Terceira fase da crise do Euro?

BERKELEY – as duas primeiras vertentes da crise do euro – uma crise bancária que resultou da alavancagem excessiva em ambos os sectores público e privado, seguida de uma acentuada queda na confiança nos governos da zona euro - têm sido abordadas com sucesso, ou pelo menos parte delas. Mas isso deixa o terceiro, mais longo, e mais perigoso factor subjacente à crise: o desequilíbrio estrutural entre o Norte e o Sul da zona euro.

Primeiro, as boas notícias: O receio de que os bancos da Europa poderiam desmoronar, com a fuga dos investidores em pânico pela sua segurança, produzindo uma grande depressão europeia, parece ter agora terminado. Da mesma forma, o medo, alimentado inteiramente pela política disfuncional da União Europeia, de que os governos da zona euro pudessem faltar aos compromissos – causando, desse modo, as mesmas consequências terríveis – começou a dissipar-se.

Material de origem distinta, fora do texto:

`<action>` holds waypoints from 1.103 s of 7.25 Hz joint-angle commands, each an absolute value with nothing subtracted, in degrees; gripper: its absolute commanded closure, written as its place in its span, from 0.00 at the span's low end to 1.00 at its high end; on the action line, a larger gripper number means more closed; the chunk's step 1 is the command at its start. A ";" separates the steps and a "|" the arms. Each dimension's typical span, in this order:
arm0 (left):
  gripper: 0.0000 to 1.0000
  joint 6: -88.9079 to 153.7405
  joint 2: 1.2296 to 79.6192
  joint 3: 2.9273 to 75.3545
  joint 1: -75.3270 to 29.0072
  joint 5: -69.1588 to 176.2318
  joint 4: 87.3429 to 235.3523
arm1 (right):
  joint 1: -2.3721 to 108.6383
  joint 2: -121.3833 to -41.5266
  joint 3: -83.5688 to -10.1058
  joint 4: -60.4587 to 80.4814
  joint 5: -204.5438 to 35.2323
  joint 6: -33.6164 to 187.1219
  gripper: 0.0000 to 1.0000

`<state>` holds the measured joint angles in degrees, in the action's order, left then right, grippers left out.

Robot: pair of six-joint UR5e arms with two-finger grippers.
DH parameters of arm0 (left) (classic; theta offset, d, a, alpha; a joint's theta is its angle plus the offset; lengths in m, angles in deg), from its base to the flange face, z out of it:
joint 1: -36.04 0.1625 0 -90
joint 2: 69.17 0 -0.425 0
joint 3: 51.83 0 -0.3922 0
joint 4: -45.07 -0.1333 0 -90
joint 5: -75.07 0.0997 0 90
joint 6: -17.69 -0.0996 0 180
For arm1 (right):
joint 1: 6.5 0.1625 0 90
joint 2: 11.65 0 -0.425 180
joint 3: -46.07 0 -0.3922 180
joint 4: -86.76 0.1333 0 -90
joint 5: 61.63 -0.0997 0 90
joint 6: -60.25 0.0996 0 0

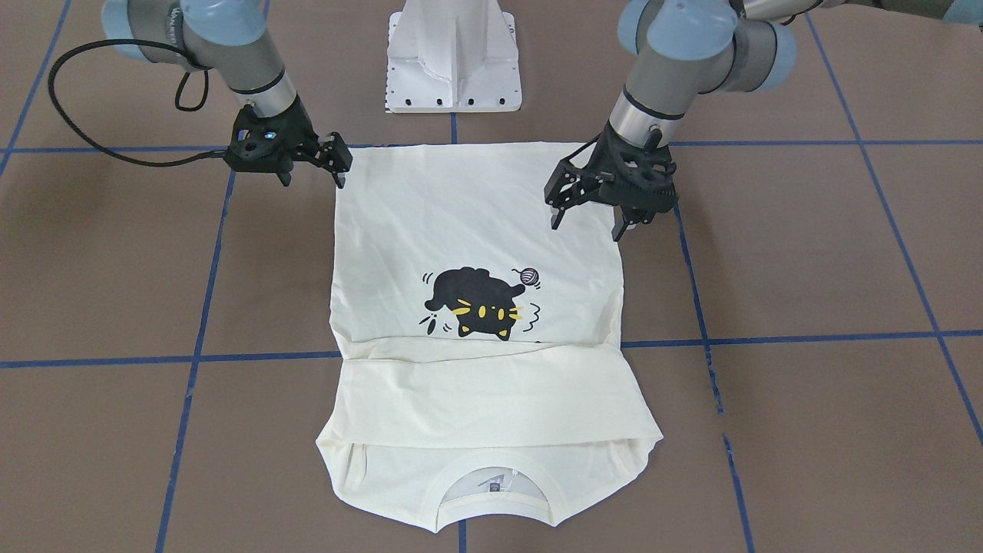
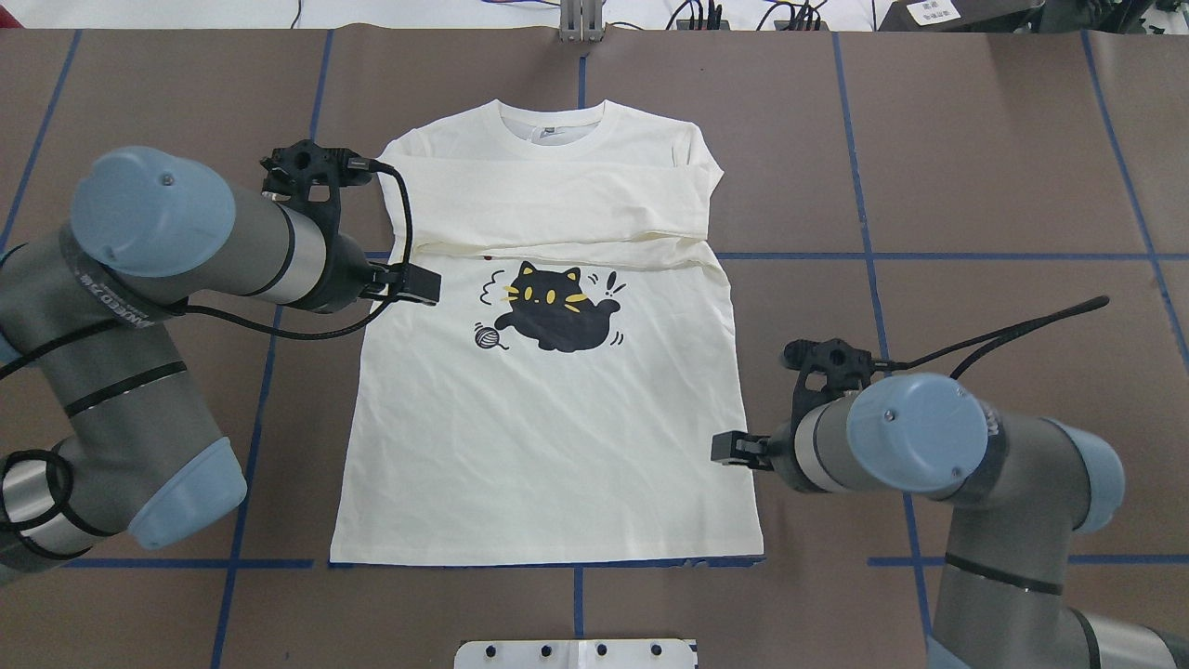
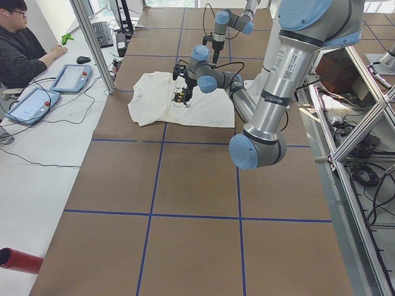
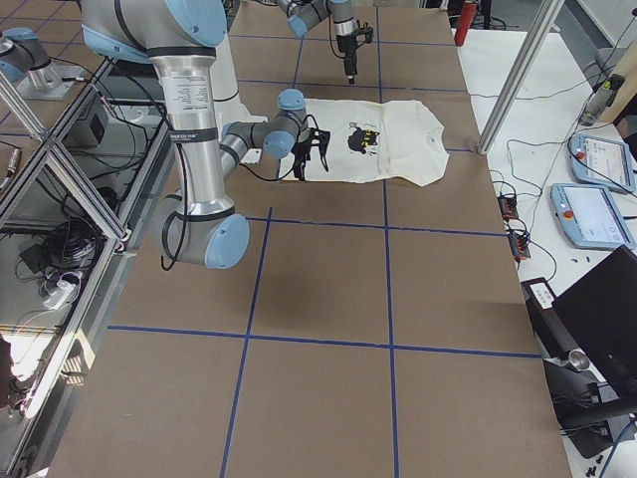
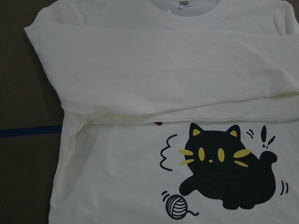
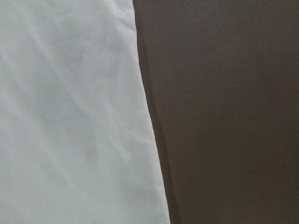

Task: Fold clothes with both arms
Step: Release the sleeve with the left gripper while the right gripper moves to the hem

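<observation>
The cream long-sleeved T-shirt point(image 1: 476, 230) point(image 2: 548, 446) lies flat on the brown table, print side up. Its black cat point(image 2: 557, 316) and yarn ball show, and the collar points away from the robot. Both sleeves point(image 5: 140, 70) are folded across the chest, covering most of the red word. My left gripper point(image 1: 587, 223) point(image 2: 413, 283) hovers open above the shirt's side edge, holding nothing. My right gripper point(image 1: 313, 180) point(image 2: 734, 448) hangs open just off the opposite side edge near the hem, also holding nothing. The right wrist view shows only that shirt edge point(image 6: 70, 116) and bare table.
The white pedestal base point(image 1: 455, 54) stands just beyond the hem. Blue tape lines point(image 2: 929, 255) cross the brown table around the shirt. A person point(image 3: 18, 49) sits at a side desk with tablets point(image 3: 71, 77). A red cylinder point(image 3: 18, 259) lies at that desk's near end.
</observation>
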<state>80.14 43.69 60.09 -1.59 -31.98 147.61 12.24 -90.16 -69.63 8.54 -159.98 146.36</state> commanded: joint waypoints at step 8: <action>0.00 80.09 42.89 64.89 -1.58 -32.16 144.65 | 6.16 -91.01 -68.28 8.01 -157.26 148.23 0.21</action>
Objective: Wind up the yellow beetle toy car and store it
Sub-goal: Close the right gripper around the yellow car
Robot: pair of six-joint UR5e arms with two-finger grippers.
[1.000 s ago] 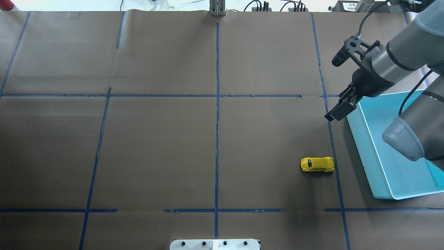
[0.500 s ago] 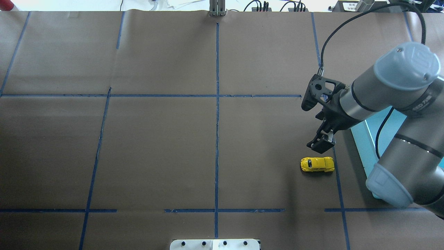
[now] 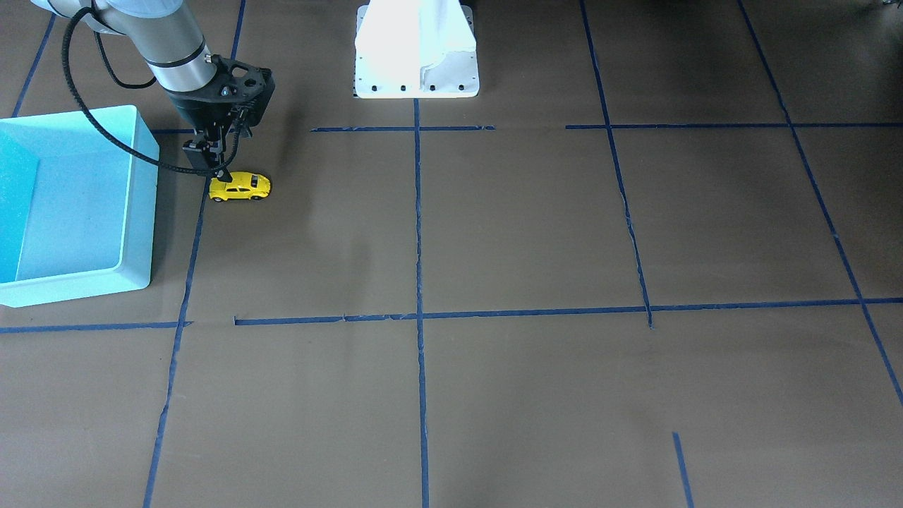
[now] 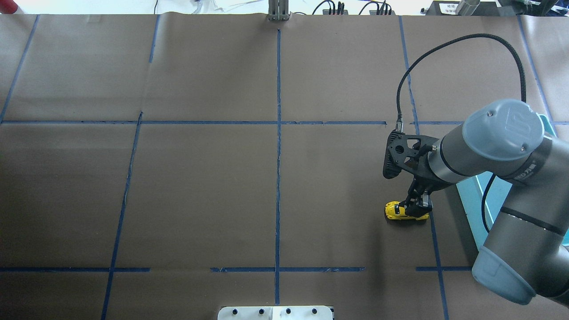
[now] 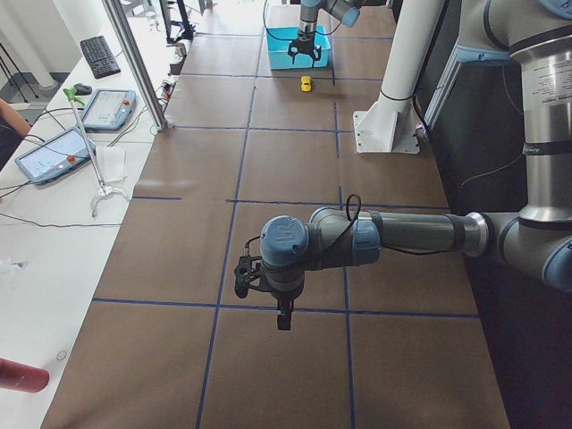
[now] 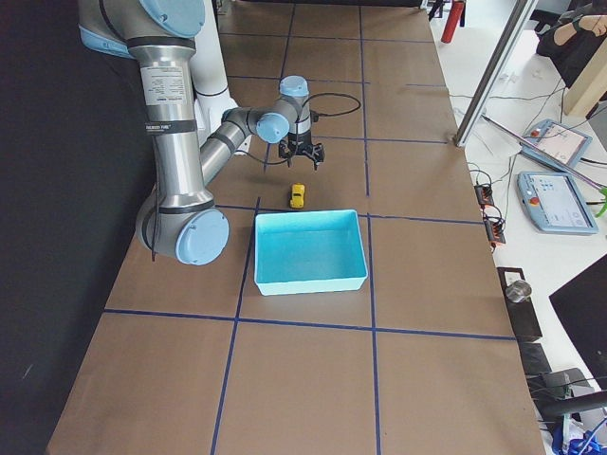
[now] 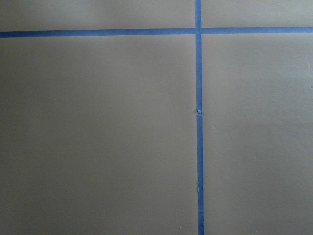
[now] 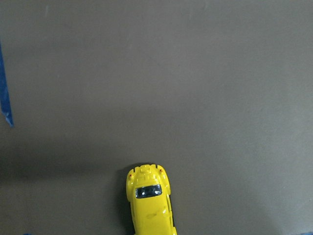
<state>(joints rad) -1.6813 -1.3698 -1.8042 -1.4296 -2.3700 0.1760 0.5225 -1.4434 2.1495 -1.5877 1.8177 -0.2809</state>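
step in hand: the approach and grasp that come before winding. the yellow beetle toy car (image 4: 394, 211) stands on its wheels on the table (image 4: 200, 186), in the robot's right half and nearer the robot's edge than the far edge. it is near the light blue bin (image 3: 137, 204), which sits at the table's right end. the right gripper (image 4: 418, 207) hangs over the car's bin-side end, fingertips down at the body; whether its jaws are apart or pressed on the car cannot be told. the left gripper (image 5: 282, 315) hovers over bare table towards the left end, its state likewise unclear. next move, as judged: grip the car firmly across its sides, then drag it backward with the wheels pressed down.
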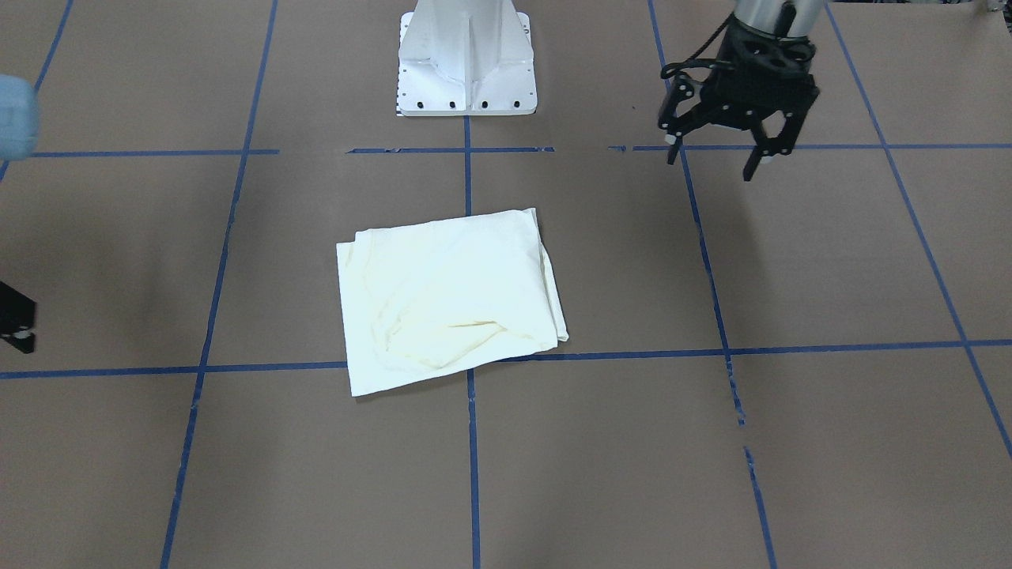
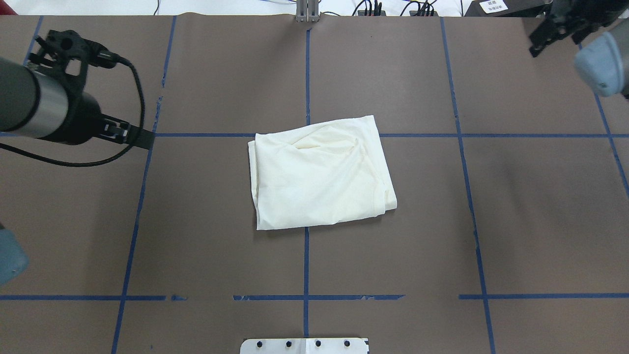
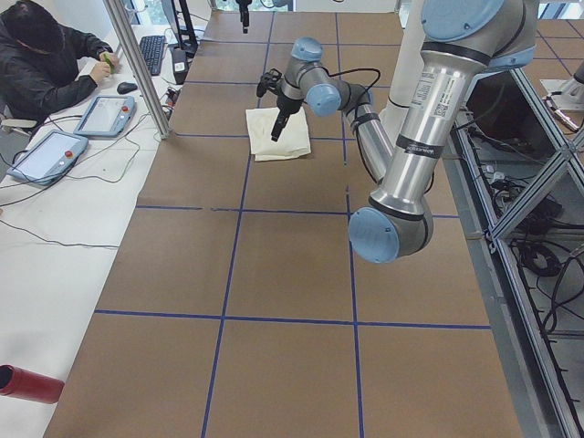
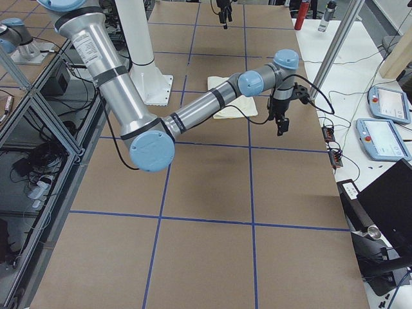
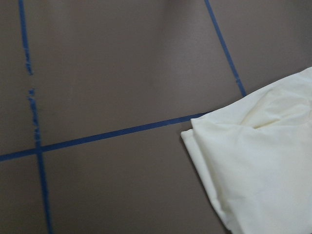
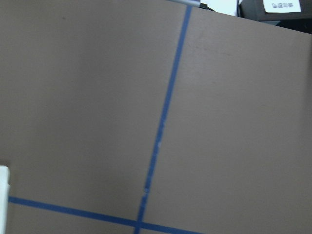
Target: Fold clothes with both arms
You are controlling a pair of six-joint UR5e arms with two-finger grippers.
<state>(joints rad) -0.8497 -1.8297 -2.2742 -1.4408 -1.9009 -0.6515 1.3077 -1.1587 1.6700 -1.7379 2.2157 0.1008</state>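
Shirt (image 2: 319,177): untouched by either gripper. Left gripper (image 1: 711,160) has fingers apart, empty, raised off table (image 2: 206,236). Shirt sits inboard of it and lower, toward robot's right. Left looks nearer of two. Right gripper (image 2: 555,29) well apart beyond shirt's far side, jaw state unclear. Shirt folded into rough rectangle, plain side up, long axis roughly gripper to gripper, ahead of base mount (image 2: 304,345).

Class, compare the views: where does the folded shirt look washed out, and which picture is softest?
Front-facing view: the shirt is glaring white, few creases showing; overhead view: bright, yet its folds read clearly; left wrist view: softest, tape lines and cloth edge slightly blurred.
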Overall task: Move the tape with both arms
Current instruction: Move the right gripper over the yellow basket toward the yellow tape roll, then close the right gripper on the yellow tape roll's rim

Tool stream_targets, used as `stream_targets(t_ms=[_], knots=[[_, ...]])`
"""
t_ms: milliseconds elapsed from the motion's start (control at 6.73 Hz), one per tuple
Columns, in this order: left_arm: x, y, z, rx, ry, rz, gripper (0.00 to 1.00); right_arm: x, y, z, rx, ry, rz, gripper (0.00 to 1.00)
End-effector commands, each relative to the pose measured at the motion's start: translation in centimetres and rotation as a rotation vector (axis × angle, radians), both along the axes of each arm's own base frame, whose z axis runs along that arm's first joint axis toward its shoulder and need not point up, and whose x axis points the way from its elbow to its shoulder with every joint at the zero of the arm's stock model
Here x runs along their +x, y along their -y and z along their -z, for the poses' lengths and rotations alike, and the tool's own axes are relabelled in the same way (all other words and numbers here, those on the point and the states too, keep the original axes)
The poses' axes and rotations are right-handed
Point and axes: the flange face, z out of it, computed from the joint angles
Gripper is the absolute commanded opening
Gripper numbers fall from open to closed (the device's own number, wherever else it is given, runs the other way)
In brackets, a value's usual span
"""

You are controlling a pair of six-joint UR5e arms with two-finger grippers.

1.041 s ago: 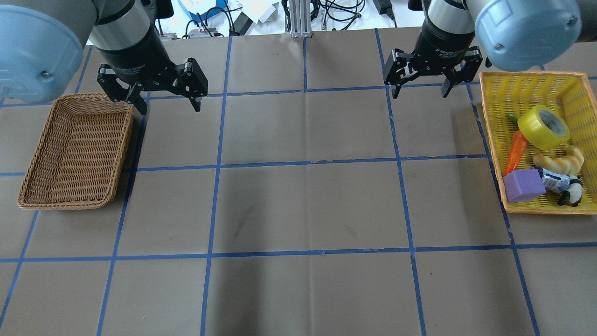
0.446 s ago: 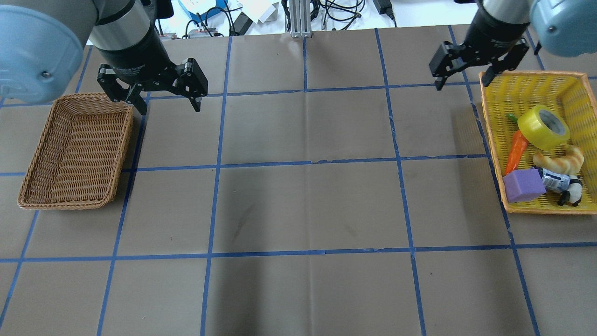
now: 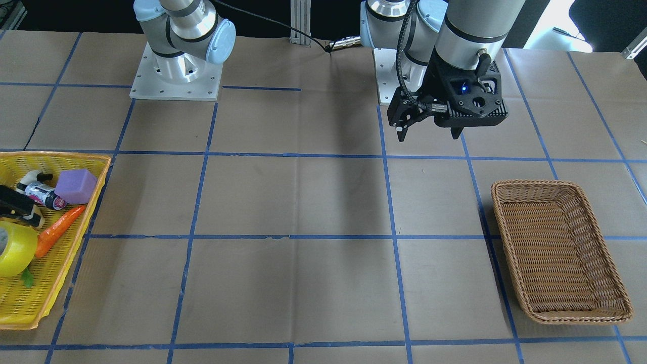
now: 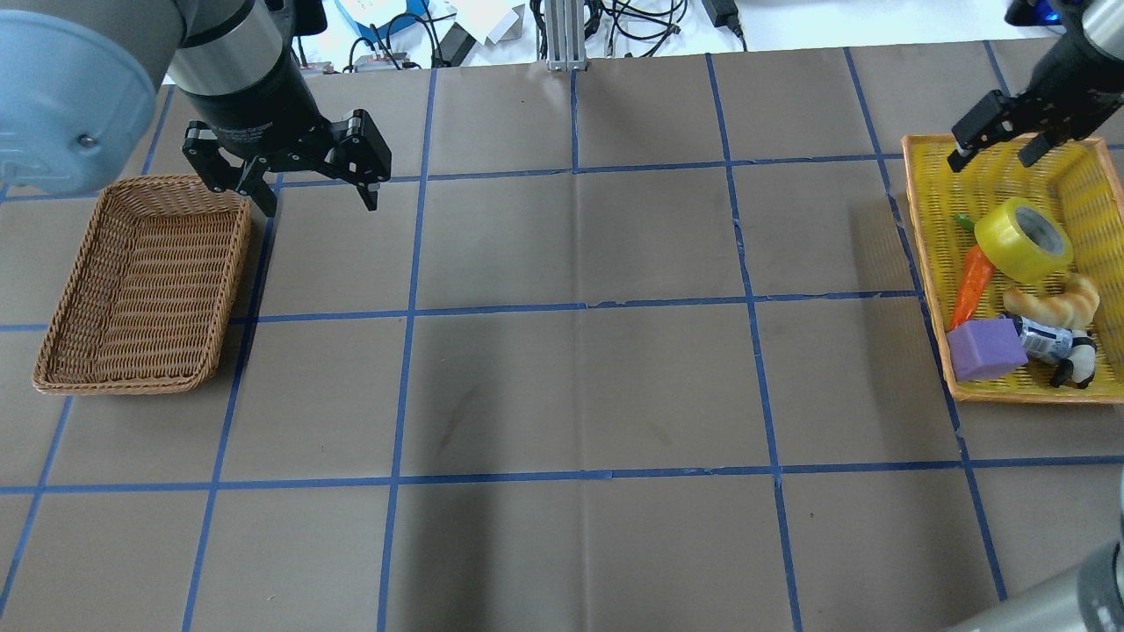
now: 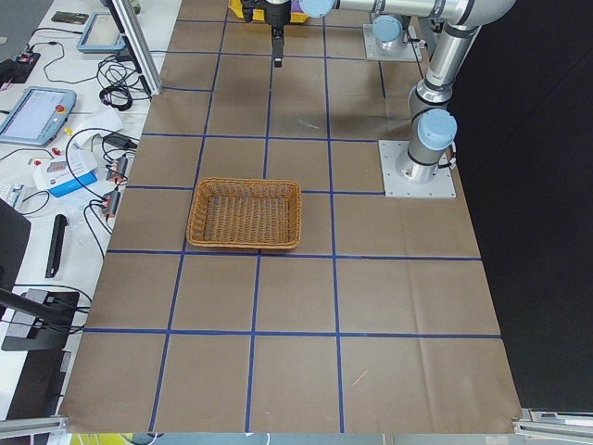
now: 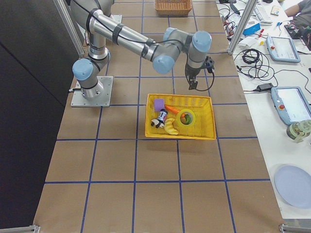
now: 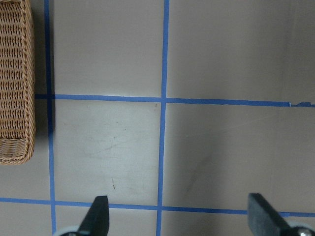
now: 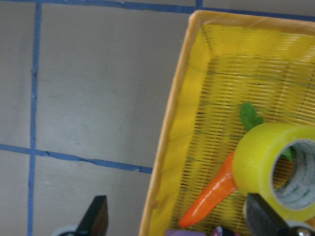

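The yellow tape roll (image 4: 1023,239) lies tilted in the yellow basket (image 4: 931,175) at the table's right, against a toy carrot (image 4: 972,285). It also shows in the front view (image 3: 12,247) and the right wrist view (image 8: 275,167). My right gripper (image 4: 990,162) is open and empty, hovering over the basket's far end, short of the tape. My left gripper (image 4: 320,206) is open and empty, hanging above the table just right of the wicker basket (image 4: 123,386).
The yellow basket also holds a croissant (image 4: 1054,300), a purple block (image 4: 985,348), a small bottle (image 4: 1041,338) and a penguin toy (image 4: 1076,362). The wicker basket (image 3: 561,253) holds nothing. Blue tape lines grid the brown table. Cables and boxes lie beyond the far edge.
My right arm has swung to the right, from above the table to over the yellow basket's far end. The left arm has not moved.
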Motion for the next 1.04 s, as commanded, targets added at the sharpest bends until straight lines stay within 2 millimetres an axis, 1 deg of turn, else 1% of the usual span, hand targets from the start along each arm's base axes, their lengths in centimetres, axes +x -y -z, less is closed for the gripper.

Se a Europa pode evitar uma depressão profunda, isso depende da forma como lidará com estes dois aspectos da crise. Mas se a Europa, como um todo, puder evitar décadas perdidas de crescimento económico, o que ainda persiste na balança, isso depende se os governos do Sul da Europa conseguem restaurar rapidamente a competitividade.